Bu noktada “American Hellenic Instutite”  (AHI) vb. Yunan-Rum diaspora kuruluşlarının Biden’a olan desteğini de vurgulamak gerekir.  Bu desteğin bir karşılığı olarak Biden, 2020 Başkanlık Seçimi Kampanyası Bildirisi’nde Kıbrıs meselesinde Yunan-Rum tezlerine paralel şekilde, Türkiye’nin adaya olan askeri müdahalesini “işgal” olarak ifade ederek  “federal Kıbrıs” tezini savundu ve şu ifadelere yer verdi:

“Joe Biden, Kuzey Kıbrıs’ın Türk işgaline karşı gelerek siyasi eşitliğe dayalı, iki bölgeli, iki toplumlu bir federasyon temelinde kapsamlı bir çözüm aracılığıyla adanın yeniden birleşmesini destekledi. 2014’de son 50 yılda ilk aktif başkan yardımcısı olarak adayı ziyaret etti ve Beyaz Saray’ın Kıbrıs sorununa katılımına liderlik etti.”

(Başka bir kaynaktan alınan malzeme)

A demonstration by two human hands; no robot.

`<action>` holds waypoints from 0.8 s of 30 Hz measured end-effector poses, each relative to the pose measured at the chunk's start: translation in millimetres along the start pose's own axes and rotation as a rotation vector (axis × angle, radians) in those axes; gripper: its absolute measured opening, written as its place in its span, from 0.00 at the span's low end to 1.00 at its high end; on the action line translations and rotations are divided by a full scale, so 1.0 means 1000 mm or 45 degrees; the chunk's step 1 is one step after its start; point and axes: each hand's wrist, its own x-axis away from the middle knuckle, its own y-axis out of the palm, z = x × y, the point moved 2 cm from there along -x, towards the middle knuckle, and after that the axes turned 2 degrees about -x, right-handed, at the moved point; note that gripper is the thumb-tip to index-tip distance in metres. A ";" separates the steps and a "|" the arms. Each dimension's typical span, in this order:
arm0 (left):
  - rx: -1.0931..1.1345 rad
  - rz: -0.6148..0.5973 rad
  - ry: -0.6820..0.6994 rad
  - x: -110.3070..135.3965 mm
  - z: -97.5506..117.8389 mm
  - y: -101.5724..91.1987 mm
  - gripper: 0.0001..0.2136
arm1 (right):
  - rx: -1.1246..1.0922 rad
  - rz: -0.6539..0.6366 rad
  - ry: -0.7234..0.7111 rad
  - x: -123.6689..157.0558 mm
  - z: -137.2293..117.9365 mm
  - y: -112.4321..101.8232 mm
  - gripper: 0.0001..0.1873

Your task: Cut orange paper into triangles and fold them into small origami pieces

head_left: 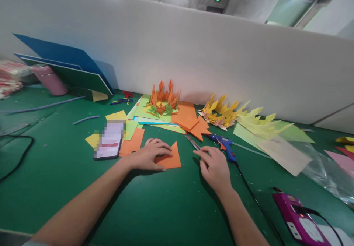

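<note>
My left hand (149,154) rests on a folded piece of orange paper (174,158), with thumb and fingers apart; part of the sheet is hidden beneath it. To its right, my right hand (214,167) is closed around what looks like a pair of scissors. The metal blades of the scissors (191,141) point up and left, and their handles are hidden by my fingers. Just beyond that hand lies a blue hot glue gun (228,148). An orange paper crown (164,100) stands behind my hands, on a stack of coloured sheets.
A phone (110,139) lies left of my left hand, over yellow and orange paper pieces. A yellow paper crown (219,113) and pale leaf strips (261,122) lie back right. A magenta power box (301,220) with cables is front right. A pink bottle (51,79) stands far left.
</note>
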 end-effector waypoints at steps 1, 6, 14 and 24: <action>0.001 0.002 -0.006 0.000 0.001 0.000 0.21 | 0.022 0.024 0.037 0.000 0.003 0.000 0.16; -0.016 0.054 -0.064 0.000 0.003 0.000 0.22 | 0.071 -0.001 0.150 0.002 0.013 0.004 0.16; -0.004 0.146 -0.124 0.000 -0.002 0.000 0.19 | 0.103 -0.144 0.209 0.009 0.023 0.019 0.21; -0.068 0.124 0.049 0.001 0.002 -0.002 0.12 | -0.071 -0.279 0.028 0.004 0.012 0.018 0.24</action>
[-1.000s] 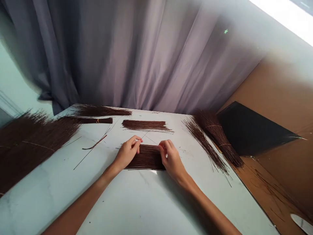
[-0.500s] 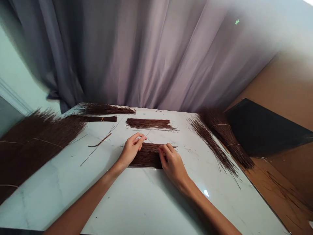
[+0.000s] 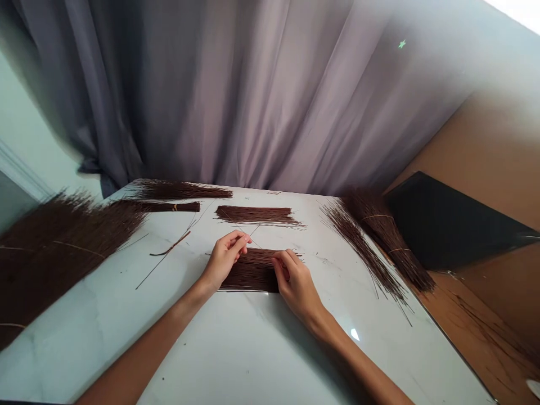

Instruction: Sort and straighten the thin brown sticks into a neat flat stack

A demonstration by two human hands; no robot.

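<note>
A flat batch of short dark brown sticks [image 3: 255,269] lies on the white table [image 3: 236,349] between my hands. My left hand [image 3: 223,260] is at its left end, thumb and fingers pinched on one thin stick that points up and away to the right. My right hand [image 3: 295,281] lies on the right part of the batch, fingers curled down onto the sticks.
A second flat batch of sticks [image 3: 257,215] lies behind. A tied bundle [image 3: 169,207] and a loose fan [image 3: 181,190] sit at back left, a big brush-like heap [image 3: 54,247] at left, more bundles [image 3: 379,236] at right. Grey curtain [image 3: 253,95] behind; dark panel [image 3: 447,225] at right.
My hands have stayed at the batch; the left fingers closed a little more on the thin stick. The view shifted slightly.
</note>
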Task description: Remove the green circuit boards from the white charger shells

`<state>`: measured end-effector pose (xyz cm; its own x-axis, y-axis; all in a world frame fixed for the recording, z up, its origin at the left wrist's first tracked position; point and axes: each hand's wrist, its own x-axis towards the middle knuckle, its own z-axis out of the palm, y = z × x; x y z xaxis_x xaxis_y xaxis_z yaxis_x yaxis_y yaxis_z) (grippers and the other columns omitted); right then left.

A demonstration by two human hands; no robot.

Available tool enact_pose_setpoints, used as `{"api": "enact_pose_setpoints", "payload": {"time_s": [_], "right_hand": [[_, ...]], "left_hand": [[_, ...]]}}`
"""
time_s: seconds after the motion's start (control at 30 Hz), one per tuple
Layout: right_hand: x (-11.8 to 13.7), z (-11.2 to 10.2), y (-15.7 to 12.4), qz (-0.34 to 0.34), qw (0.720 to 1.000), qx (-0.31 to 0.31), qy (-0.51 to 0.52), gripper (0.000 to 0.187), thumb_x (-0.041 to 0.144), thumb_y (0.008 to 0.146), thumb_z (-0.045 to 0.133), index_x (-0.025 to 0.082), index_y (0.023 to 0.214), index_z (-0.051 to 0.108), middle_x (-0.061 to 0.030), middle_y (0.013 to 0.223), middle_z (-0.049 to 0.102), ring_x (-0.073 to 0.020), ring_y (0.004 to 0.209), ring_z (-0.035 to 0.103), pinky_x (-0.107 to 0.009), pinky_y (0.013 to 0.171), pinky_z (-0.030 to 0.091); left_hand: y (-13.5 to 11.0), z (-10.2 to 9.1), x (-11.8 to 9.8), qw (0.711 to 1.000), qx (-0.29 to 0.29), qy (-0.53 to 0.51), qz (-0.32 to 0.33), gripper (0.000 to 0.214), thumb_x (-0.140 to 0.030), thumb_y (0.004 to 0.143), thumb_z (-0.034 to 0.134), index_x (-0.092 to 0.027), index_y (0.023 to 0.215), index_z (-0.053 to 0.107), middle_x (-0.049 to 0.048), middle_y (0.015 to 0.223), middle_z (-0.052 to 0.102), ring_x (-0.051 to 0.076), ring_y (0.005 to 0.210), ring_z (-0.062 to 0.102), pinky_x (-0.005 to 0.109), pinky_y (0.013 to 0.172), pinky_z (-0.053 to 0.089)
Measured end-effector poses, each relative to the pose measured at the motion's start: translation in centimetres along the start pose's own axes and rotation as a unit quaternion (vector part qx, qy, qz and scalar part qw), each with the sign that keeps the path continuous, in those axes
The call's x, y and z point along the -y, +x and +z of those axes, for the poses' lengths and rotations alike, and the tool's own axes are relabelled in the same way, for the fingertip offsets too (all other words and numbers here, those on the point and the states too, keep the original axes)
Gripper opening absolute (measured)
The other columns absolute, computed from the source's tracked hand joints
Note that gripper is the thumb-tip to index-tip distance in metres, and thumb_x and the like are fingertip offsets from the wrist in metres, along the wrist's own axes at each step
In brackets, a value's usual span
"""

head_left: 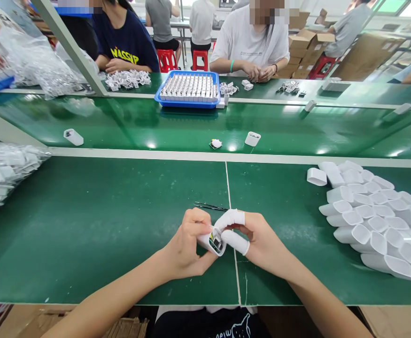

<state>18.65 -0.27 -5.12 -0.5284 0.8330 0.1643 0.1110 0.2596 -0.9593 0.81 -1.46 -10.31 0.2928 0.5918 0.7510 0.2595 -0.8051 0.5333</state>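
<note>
Between my hands is a white plastic casing point(204, 241), its open end turned toward me with a green circuit board point(215, 242) showing inside. My left hand point(190, 244) is wrapped round the casing. On my right hand point(254, 234), the thumb and forefinger wear white finger covers and close on the casing's open end, at a small clear or greyish part point(218, 233) I cannot make out well. Just behind my hands, a pair of dark tweezers point(210, 206) lies on the green tabletop point(127, 225).
White empty casings point(377, 211) stand massed at the right; bagged white parts point(4, 171) are piled at the left. Beyond the ledge, a green belt carries casings point(252, 139) and a small board point(215, 143). A blue tray point(187, 104) of parts sits farther back, near co-workers.
</note>
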Motion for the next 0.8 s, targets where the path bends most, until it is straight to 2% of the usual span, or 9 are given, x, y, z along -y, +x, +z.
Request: {"api": "enact_pose_setpoints", "payload": {"time_s": [0.1, 0.2, 0.3, 0.37, 0.47, 0.57, 0.67, 0.8], "right_hand": [[-0.1, -0.2, 0.1, 0.064, 0.995, 0.022, 0.080, 0.011, 0.031, 0.085, 0.068, 0.021, 0.089, 0.068, -0.0011, 0.085, 0.069, -0.0135, 0.077, 0.067, -0.029, 0.075, 0.059], [-0.6, -0.2, 0.2, 0.134, 0.977, 0.036, 0.160, 0.018, 0.036, 0.080, 0.074, 0.020, 0.084, 0.067, 0.0000, 0.081, 0.070, -0.0144, 0.076, 0.070, -0.030, 0.075, 0.060], [-0.9, -0.1, 0.3, 0.154, 0.971, 0.036, 0.180, 0.023, 0.040, 0.075, 0.078, 0.019, 0.078, 0.068, 0.0001, 0.075, 0.071, -0.0156, 0.072, 0.071, -0.030, 0.072, 0.060], [-1.0, 0.2, 0.3, 0.132, 0.978, 0.014, 0.159, 0.023, 0.040, 0.076, 0.077, 0.019, 0.075, 0.068, 0.0005, 0.072, 0.070, -0.0153, 0.068, 0.070, -0.030, 0.069, 0.059], [-1.0, 0.7, 0.3, 0.074, 0.994, -0.037, 0.074, 0.018, 0.035, 0.082, 0.070, 0.020, 0.072, 0.070, -0.0001, 0.070, 0.071, -0.0152, 0.066, 0.068, -0.029, 0.066, 0.058], [-0.8, 0.5, 0.4, 0.018, 0.999, -0.038, -0.027, 0.018, 0.021, 0.088, 0.058, 0.020, 0.076, 0.071, -0.0007, 0.072, 0.071, -0.0151, 0.068, 0.068, -0.027, 0.065, 0.056], [-0.5, 0.0, 0.3, -0.040, 0.993, -0.008, -0.114, 0.023, 0.010, 0.087, 0.051, 0.021, 0.084, 0.071, 0.0001, 0.074, 0.072, -0.0137, 0.065, 0.066, -0.025, 0.061, 0.053], [-0.6, -0.1, 0.0, -0.102, 0.977, -0.033, -0.187, 0.024, 0.007, 0.084, 0.051, 0.020, 0.093, 0.068, -0.0014, 0.080, 0.072, -0.0140, 0.067, 0.065, -0.025, 0.061, 0.051]], "left_hand": [[0.0, -0.1, 0.1, 1.000, -0.003, 0.003, -0.003, 0.051, -0.004, 0.072, 0.062, -0.022, 0.115, 0.040, 0.0030, 0.095, 0.048, 0.017, 0.080, 0.052, 0.032, 0.064, 0.050], [-0.2, -0.1, 0.1, 1.000, 0.005, 0.007, 0.011, 0.049, -0.005, 0.073, 0.061, -0.021, 0.114, 0.039, 0.0032, 0.095, 0.047, 0.017, 0.080, 0.053, 0.032, 0.063, 0.050], [-0.4, -0.1, 0.2, 0.999, 0.018, 0.029, 0.031, 0.047, -0.005, 0.073, 0.059, -0.020, 0.113, 0.040, 0.0031, 0.093, 0.047, 0.018, 0.080, 0.054, 0.033, 0.064, 0.050], [-0.4, -0.1, 0.3, 0.998, 0.020, 0.045, 0.035, 0.046, -0.004, 0.074, 0.058, -0.020, 0.113, 0.040, 0.0031, 0.093, 0.047, 0.017, 0.079, 0.054, 0.032, 0.064, 0.050], [-0.3, 0.1, 0.3, 0.997, 0.014, 0.068, 0.029, 0.046, -0.002, 0.075, 0.056, -0.020, 0.114, 0.041, 0.0041, 0.094, 0.048, 0.017, 0.079, 0.052, 0.031, 0.063, 0.049], [0.0, 0.1, 0.2, 0.996, 0.008, 0.086, 0.012, 0.047, -0.001, 0.074, 0.055, -0.019, 0.115, 0.040, 0.0050, 0.093, 0.048, 0.019, 0.081, 0.051, 0.033, 0.064, 0.050], [0.3, 0.0, -0.1, 0.996, 0.009, 0.090, 0.001, 0.047, -0.001, 0.073, 0.056, -0.019, 0.114, 0.039, 0.0054, 0.093, 0.048, 0.020, 0.085, 0.051, 0.033, 0.066, 0.050], [0.5, -0.2, -0.3, 0.996, 0.023, 0.089, -0.012, 0.048, 0.000, 0.071, 0.055, -0.017, 0.112, 0.039, 0.0061, 0.093, 0.047, 0.020, 0.085, 0.050, 0.031, 0.065, 0.050]]}}
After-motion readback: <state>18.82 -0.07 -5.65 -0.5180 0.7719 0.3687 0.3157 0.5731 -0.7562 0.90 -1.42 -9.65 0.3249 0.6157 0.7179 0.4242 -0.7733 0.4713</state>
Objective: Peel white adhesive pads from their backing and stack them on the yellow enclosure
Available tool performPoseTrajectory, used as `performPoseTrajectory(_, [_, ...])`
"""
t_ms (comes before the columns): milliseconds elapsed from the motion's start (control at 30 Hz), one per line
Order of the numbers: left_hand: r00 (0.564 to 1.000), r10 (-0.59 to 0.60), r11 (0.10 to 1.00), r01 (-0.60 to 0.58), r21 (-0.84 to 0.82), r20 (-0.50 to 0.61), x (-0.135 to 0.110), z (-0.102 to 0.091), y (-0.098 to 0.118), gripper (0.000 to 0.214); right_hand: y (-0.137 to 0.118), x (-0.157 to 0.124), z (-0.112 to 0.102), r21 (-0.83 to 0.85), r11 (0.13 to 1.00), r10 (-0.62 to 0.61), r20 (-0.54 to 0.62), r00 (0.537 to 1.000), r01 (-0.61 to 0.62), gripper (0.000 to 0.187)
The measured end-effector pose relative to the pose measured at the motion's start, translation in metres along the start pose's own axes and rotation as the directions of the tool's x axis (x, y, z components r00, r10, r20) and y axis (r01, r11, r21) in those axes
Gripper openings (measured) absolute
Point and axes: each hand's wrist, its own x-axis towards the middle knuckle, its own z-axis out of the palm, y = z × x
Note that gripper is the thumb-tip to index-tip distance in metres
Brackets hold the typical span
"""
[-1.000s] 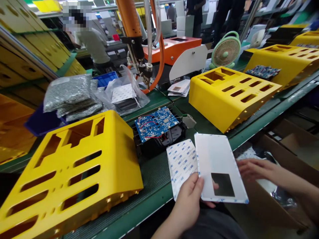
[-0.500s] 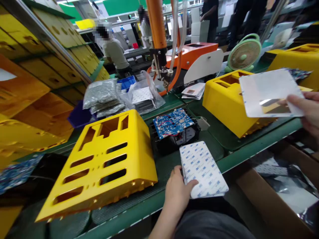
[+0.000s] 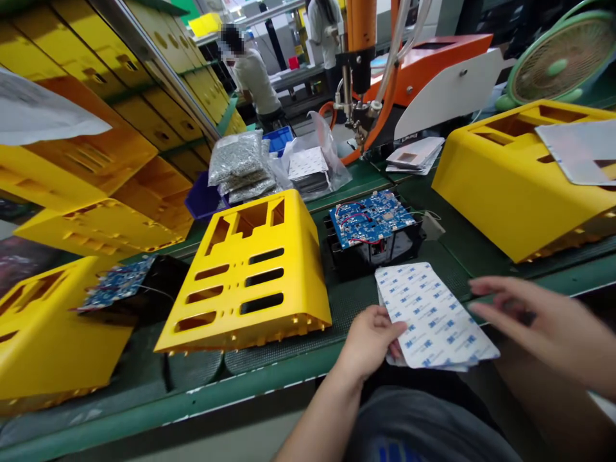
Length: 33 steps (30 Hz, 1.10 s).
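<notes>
My left hand [image 3: 370, 337] grips the near left corner of a stack of white sheets printed with small blue marks [image 3: 436, 314], held over the front edge of the green bench [image 3: 240, 391]. My right hand [image 3: 534, 321] hovers just right of the stack, fingers spread and holding nothing. A white panel with a dark window [image 3: 577, 153] lies on top of the yellow metal housing [image 3: 505, 179] at the right. Behind the stack sits a black unit topped by a blue circuit board [image 3: 370, 218].
A second yellow housing [image 3: 250, 269] stands left of the board, more yellow housings [image 3: 86, 212] are piled at the far left. Bags of screws [image 3: 238, 160], a hanging orange screwdriver rig [image 3: 360, 64], a green fan [image 3: 563, 58] and a seated person [image 3: 255, 77] lie beyond.
My right hand carried the white panel up to the right, left it on the yellow housing, and came back empty beside the stack. The view swung left.
</notes>
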Motion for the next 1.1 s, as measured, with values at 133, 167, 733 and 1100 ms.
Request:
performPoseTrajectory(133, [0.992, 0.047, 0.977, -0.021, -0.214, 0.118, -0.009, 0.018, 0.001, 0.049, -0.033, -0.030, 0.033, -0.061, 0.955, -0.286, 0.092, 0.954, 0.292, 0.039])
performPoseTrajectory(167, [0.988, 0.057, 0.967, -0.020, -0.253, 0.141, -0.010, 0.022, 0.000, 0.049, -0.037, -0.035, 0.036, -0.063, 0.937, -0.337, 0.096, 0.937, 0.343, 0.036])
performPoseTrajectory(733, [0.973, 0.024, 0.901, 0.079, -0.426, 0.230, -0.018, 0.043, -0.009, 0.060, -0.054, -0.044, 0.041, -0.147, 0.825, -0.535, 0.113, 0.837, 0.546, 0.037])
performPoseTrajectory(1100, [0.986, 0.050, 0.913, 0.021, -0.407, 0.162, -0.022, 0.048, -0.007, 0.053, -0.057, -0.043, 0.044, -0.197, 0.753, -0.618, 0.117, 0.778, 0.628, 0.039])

Hakeza, aynı bildirgede Biden, Yunan Ortodoks Kilisesi’ne de destek vereceğini belirti.
Bütün bu örnekler esasında, Türkiye’nin en büyük eksikliklerinden biri, olan güçlü bir diaspora inşa edilememesi sorununun, çeşitli noktalarda ulusal çıkarlar açısından Türkiye’nin elini ne denli zayıflattığını gözler önüne sermektedir.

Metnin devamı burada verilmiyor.